Anayasamızdaki "sosyal devlet", "kadın ve erkek eşitliği", "kadın ve çocukların korunması"na dair ilkeler ile hukukumuzdaki çocukların korunma ve gelişimine dönük hükümler uygulamada sorunlara kalıcı çözümü üretememektedir. Erken yaşta evlendirilen çocuklarımızın, çocuk haklarından tutun da insan ve kadın haklarına genişleyen bir yelpazede mağduriyetleri artmaktadır. Medeni haklara dair kazanımlarımız tek tek çürütülürken, yasama ve yürütme organı bu can yakıcı soruna asıl şimdi ilgi göstermeli ve çocuklarımızın gelişimine, huzuru önünde engel olan bu evlendirmelerin önüne geçecek bir Meclis araştırma komisyonu kurulmalıdır.

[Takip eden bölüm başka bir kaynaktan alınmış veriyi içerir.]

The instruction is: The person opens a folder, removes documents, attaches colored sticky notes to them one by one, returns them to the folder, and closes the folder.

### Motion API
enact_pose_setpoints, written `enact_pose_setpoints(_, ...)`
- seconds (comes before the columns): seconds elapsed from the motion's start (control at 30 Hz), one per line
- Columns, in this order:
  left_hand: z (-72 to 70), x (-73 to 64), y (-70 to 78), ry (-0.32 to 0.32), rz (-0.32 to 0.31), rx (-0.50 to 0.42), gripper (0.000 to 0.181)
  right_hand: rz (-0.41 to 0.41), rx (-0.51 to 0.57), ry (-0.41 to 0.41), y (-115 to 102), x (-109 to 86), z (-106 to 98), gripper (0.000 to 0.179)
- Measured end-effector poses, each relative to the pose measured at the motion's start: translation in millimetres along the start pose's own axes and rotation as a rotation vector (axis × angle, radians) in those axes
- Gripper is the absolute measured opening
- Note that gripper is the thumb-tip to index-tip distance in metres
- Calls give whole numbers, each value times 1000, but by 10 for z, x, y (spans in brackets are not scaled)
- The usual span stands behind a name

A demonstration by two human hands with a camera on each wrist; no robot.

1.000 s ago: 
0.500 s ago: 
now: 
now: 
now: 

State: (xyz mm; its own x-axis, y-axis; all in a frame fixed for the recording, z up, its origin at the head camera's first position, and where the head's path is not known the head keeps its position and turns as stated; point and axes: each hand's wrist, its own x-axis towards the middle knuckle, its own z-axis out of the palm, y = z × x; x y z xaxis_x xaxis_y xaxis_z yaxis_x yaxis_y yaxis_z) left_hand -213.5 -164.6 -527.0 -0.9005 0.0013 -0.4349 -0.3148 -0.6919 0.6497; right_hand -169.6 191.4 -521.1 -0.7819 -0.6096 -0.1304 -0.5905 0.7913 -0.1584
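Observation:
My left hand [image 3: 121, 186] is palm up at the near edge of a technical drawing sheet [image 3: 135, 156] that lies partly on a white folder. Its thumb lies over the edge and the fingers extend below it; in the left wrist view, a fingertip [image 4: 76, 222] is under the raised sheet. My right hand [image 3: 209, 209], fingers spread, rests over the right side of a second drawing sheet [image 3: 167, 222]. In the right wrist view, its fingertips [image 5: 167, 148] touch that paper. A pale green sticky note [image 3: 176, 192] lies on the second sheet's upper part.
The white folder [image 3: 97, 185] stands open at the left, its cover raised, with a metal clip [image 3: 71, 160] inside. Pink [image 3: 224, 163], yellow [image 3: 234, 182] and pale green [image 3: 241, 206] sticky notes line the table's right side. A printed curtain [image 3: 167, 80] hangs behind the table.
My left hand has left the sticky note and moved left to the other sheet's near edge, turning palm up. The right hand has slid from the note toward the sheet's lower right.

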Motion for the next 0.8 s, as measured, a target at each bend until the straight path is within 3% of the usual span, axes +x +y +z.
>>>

"MECLİS, ÇOCUKLAR İÇİN GÖREVE"
Biz, çocuk gelinlerin karşılaştıkları fiziksel, ruhsal, tıbbi, eğitsel, sosyo-ekonomik sorunların; uğradıkları şiddet, taciz, ayrımcılık, yaşamdan geri bırakılma, öldürülme ya da intihar vakalarının altında yatan toplumsal, siyasal, iktisadi, hukuksal ve psikolojik nedenlerin yerinde araştırılarak "çocuk gelin" olgusunun sona erdirilmesini istiyoruz.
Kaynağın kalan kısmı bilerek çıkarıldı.